=== What this task involves ===
No picture belongs in the copy. Repeat each line below exactly.

*** Records for the task Section Begins ***

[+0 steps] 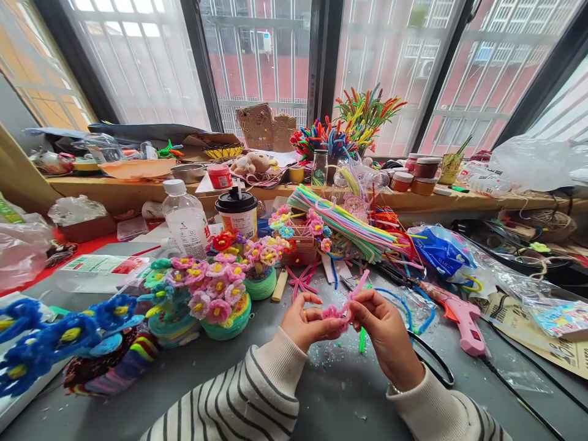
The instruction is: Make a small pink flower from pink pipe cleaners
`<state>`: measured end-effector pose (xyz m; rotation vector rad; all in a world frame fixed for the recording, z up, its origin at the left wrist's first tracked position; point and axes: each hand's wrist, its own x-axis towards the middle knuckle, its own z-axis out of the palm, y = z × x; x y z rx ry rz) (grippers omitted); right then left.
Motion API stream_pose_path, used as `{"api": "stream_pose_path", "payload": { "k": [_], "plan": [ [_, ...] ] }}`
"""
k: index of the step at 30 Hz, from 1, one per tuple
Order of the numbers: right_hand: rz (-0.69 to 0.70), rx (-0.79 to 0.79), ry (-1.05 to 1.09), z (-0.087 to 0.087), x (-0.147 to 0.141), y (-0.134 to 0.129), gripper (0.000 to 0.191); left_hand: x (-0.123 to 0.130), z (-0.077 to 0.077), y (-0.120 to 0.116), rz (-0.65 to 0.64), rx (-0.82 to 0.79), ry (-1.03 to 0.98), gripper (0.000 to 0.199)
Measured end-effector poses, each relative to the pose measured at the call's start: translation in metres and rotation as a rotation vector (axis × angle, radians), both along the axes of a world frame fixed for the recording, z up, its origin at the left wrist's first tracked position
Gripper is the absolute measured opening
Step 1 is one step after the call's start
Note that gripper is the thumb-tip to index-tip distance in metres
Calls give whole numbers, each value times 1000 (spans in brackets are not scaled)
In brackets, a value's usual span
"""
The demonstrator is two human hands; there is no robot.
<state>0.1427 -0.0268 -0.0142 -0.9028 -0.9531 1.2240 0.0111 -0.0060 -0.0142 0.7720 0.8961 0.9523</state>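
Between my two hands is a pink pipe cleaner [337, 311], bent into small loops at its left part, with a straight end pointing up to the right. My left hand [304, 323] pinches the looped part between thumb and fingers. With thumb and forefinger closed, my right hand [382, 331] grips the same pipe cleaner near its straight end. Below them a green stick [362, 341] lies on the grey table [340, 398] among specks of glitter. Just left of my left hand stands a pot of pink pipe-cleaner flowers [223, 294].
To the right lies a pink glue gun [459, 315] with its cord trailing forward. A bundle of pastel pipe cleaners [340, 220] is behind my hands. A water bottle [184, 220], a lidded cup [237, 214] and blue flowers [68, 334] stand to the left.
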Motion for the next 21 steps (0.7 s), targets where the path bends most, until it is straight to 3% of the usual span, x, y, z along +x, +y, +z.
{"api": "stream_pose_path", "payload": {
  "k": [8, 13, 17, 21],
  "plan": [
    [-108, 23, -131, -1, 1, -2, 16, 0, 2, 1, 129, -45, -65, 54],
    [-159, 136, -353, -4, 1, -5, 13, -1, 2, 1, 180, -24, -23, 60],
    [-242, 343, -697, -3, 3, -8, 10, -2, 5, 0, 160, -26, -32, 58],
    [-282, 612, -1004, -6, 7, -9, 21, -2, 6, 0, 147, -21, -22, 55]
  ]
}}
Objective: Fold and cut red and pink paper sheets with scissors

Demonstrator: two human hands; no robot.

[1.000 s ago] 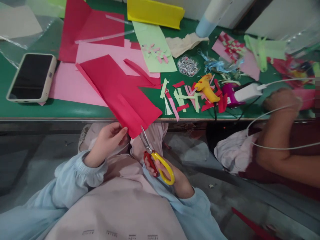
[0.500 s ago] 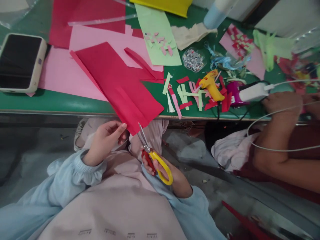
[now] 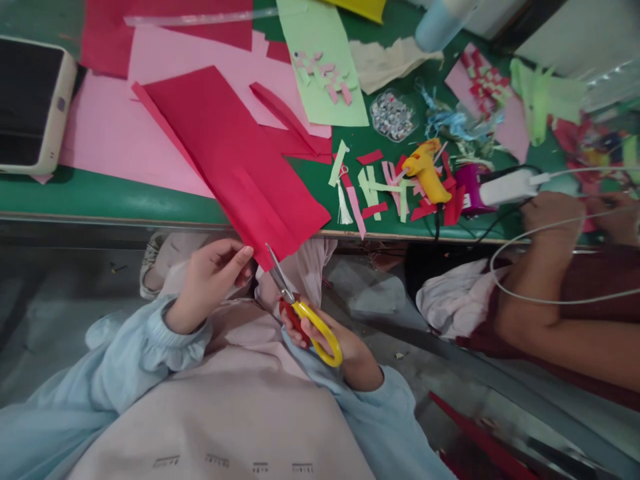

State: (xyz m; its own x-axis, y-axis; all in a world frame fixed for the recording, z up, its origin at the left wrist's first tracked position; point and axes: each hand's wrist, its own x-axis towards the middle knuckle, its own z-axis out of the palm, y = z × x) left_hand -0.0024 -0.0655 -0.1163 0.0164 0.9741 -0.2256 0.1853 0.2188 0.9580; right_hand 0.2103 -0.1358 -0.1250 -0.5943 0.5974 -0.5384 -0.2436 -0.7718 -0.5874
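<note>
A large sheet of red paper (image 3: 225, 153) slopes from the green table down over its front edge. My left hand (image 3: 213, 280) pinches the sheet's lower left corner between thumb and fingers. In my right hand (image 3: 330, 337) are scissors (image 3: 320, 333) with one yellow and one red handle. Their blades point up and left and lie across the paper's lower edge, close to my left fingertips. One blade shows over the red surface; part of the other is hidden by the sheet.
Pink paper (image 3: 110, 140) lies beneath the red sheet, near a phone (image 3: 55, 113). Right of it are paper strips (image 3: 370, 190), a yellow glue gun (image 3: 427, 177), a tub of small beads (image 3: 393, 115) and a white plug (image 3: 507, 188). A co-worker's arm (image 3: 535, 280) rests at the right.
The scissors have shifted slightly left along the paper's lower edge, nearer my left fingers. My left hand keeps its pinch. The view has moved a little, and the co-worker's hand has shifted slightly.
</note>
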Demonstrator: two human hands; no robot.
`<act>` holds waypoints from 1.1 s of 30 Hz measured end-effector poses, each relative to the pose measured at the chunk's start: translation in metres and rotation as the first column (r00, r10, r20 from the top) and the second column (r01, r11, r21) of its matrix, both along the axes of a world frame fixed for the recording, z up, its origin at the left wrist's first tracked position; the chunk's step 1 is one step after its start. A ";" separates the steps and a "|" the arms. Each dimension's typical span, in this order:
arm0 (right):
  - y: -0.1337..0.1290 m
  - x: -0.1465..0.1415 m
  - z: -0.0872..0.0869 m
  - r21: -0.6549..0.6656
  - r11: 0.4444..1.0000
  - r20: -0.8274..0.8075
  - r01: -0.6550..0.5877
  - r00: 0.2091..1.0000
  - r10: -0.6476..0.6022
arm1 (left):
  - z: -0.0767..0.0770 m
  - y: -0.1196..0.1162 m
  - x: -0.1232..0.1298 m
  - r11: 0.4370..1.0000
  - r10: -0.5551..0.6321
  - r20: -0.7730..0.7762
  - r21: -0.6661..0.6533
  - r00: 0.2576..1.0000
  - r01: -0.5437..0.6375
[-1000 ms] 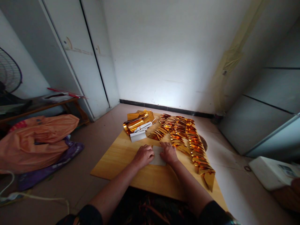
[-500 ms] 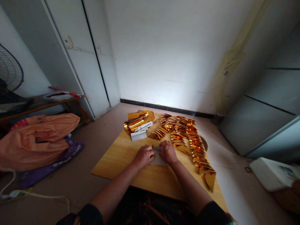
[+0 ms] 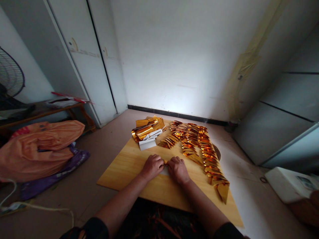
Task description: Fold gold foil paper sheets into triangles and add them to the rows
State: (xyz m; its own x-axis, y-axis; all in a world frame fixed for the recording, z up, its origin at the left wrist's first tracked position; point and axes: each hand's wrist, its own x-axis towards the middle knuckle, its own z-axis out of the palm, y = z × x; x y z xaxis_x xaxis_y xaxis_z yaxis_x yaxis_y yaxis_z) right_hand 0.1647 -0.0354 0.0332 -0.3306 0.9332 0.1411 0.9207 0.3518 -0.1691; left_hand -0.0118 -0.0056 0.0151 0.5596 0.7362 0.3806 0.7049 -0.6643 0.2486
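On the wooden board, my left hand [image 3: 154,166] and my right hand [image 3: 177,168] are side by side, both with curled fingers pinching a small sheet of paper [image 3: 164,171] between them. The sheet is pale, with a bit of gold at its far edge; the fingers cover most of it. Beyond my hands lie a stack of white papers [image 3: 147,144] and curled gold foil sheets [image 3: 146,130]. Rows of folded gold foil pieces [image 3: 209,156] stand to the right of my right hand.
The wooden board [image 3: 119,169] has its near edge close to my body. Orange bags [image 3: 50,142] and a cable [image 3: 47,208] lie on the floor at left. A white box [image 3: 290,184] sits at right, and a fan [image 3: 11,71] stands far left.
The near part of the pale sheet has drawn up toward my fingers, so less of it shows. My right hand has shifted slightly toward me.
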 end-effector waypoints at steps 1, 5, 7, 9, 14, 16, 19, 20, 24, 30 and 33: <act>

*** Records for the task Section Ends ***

=== Your solution ===
[+0 steps] 
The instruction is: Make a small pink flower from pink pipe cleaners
`<state>`: measured end-effector pose (xyz m; rotation vector rad; all in a world frame fixed for the recording, z up, its origin at the left wrist's first tracked position; point and axes: each hand's wrist, its own x-axis towards the middle knuckle, its own z-axis out of the palm, y = z × x; x y z rx ry rz) (grippers omitted); right then left.
Motion API stream_pose_path, used as `{"api": "stream_pose_path", "payload": { "k": [_], "plan": [ [_, ...] ] }}`
"""
k: index of the step at 30 Hz, from 1, one per tuple
Order of the numbers: right_hand: rz (-0.69 to 0.70), rx (-0.79 to 0.79), ry (-1.05 to 1.09), z (-0.087 to 0.087), x (-0.147 to 0.141), y (-0.134 to 0.129), gripper (0.000 to 0.191); left_hand: x (-0.123 to 0.130), z (-0.077 to 0.077), y (-0.120 to 0.116), rz (-0.65 to 0.64), rx (-0.82 to 0.79), ry (-1.03 to 0.98), gripper (0.000 to 0.199)
Measured end-effector poses, each relative to the pose measured at the call's start: translation in metres and rotation as a rotation vector (axis × angle, radians), both along the axes of a world frame fixed for the recording, z up, its origin at the left wrist's first tracked position
Gripper is the absolute measured opening
Step 1 is one step after the call's start
Note that gripper is the thumb-tip to index-tip distance in metres
Calls give whole numbers, each value times 1000 (spans in brackets are not scaled)
In brackets, a value's usual span
"""
The demonstrator is two human hands; there is no robot.
<state>0.1427 -0.0268 -0.0142 -0.9028 -0.9531 1.2240 0.0111 -0.0060 -0.0142 0.7720 0.8961 0.9523</state>
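Between my two hands is a pink pipe cleaner [337, 311], bent into small loops at its left part, with a straight end pointing up to the right. My left hand [304, 323] pinches the looped part between thumb and fingers. With thumb and forefinger closed, my right hand [382, 331] grips the same pipe cleaner near its straight end. Below them a green stick [362, 341] lies on the grey table [340, 398] among specks of glitter. Just left of my left hand stands a pot of pink pipe-cleaner flowers [223, 294].
To the right lies a pink glue gun [459, 315] with its cord trailing forward. A bundle of pastel pipe cleaners [340, 220] is behind my hands. A water bottle [184, 220], a lidded cup [237, 214] and blue flowers [68, 334] stand to the left.
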Motion for the next 21 steps (0.7 s), targets where the path bends most, until it is straight to 3% of the usual span, x, y, z along +x, +y, +z.
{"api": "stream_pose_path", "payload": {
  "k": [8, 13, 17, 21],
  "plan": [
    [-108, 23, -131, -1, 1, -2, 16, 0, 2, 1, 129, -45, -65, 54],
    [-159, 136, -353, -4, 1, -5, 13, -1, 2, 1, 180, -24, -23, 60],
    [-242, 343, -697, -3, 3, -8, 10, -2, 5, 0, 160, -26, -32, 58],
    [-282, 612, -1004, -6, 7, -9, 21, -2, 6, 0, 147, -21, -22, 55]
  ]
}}
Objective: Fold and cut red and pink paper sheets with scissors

Demonstrator: two human hands; no robot.

[1.000 s ago] 
[0.500 s ago] 
[now] 

State: (xyz m; its own x-axis, y-axis; all in a world frame fixed for the recording, z up, its origin at the left wrist's first tracked position; point and axes: each hand's wrist, its own x-axis towards the middle knuckle, its own z-axis out of the palm, y = z × x) left_hand -0.0024 -0.0655 -0.1163 0.0164 0.9741 -0.2256 0.1853 0.2188 0.9580; right_hand 0.2103 -0.1358 -0.1250 -0.5943 0.5974 -0.5384 -0.2436 -0.7718 -0.5874
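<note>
A large sheet of red paper (image 3: 225, 153) slopes from the green table down over its front edge. My left hand (image 3: 213, 280) pinches the sheet's lower left corner between thumb and fingers. In my right hand (image 3: 330, 337) are scissors (image 3: 320, 333) with one yellow and one red handle. Their blades point up and left and lie across the paper's lower edge, close to my left fingertips. One blade shows over the red surface; part of the other is hidden by the sheet.
Pink paper (image 3: 110, 140) lies beneath the red sheet, near a phone (image 3: 55, 113). Right of it are paper strips (image 3: 370, 190), a yellow glue gun (image 3: 427, 177), a tub of small beads (image 3: 393, 115) and a white plug (image 3: 507, 188). A co-worker's arm (image 3: 535, 280) rests at the right.
The scissors have shifted slightly left along the paper's lower edge, nearer my left fingers. My left hand keeps its pinch. The view has moved a little, and the co-worker's hand has shifted slightly.
</note>
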Demonstrator: two human hands; no robot.
`<act>` holds waypoints from 1.1 s of 30 Hz measured end-effector poses, each relative to the pose measured at the chunk's start: translation in metres and rotation as the first column (r00, r10, r20 from the top) and the second column (r01, r11, r21) of its matrix, both along the axes of a world frame fixed for the recording, z up, its origin at the left wrist's first tracked position; the chunk's step 1 is one step after its start. A ";" separates the steps and a "|" the arms. Each dimension's typical span, in this order:
arm0 (right):
  - y: -0.1337..0.1290 m
  - x: -0.1465..0.1415 m
  - z: -0.0872..0.0869 m
  - r21: -0.6549..0.6656
  - r11: 0.4444..1.0000
  - r20: -0.8274..0.8075
  - r01: -0.6550..0.5877
  - r00: 0.2091..1.0000
  - r10: -0.6476..0.6022
arm1 (left):
  - z: -0.0767..0.0770 m
  - y: -0.1196..0.1162 m
  - x: -0.1232..0.1298 m
  - r11: 0.4370..1.0000
  - r10: -0.5551..0.6321
  - r20: -0.7730..0.7762
  - r21: -0.6661..0.6533
  - r00: 0.2576..1.0000
  - r01: -0.5437..0.6375
[-1000 ms] 
[-500 ms] 
[+0 ms] 
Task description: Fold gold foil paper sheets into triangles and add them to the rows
State: (xyz m; its own x-axis, y-axis; all in a world frame fixed for the recording, z up, its origin at the left wrist's first tracked position; point and axes: each hand's wrist, its own x-axis towards the middle knuckle, its own z-axis out of the palm, y = z × x; x y z xaxis_x xaxis_y xaxis_z yaxis_x yaxis_y yaxis_z) right_hand 0.1647 -0.0354 0.0332 -0.3306 0.9332 0.1411 0.9207 0.3518 -0.1691; left_hand -0.0118 -0.0056 0.0151 0.5596 0.7362 0.3806 0.7049 -0.6643 0.2486
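On the wooden board, my left hand [image 3: 154,166] and my right hand [image 3: 177,168] are side by side, both with curled fingers pinching a small sheet of paper [image 3: 164,171] between them. The sheet is pale, with a bit of gold at its far edge; the fingers cover most of it. Beyond my hands lie a stack of white papers [image 3: 147,144] and curled gold foil sheets [image 3: 146,130]. Rows of folded gold foil pieces [image 3: 209,156] stand to the right of my right hand.
The wooden board [image 3: 119,169] has its near edge close to my body. Orange bags [image 3: 50,142] and a cable [image 3: 47,208] lie on the floor at left. A white box [image 3: 290,184] sits at right, and a fan [image 3: 11,71] stands far left.
The near part of the pale sheet has drawn up toward my fingers, so less of it shows. My right hand has shifted slightly toward me.
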 end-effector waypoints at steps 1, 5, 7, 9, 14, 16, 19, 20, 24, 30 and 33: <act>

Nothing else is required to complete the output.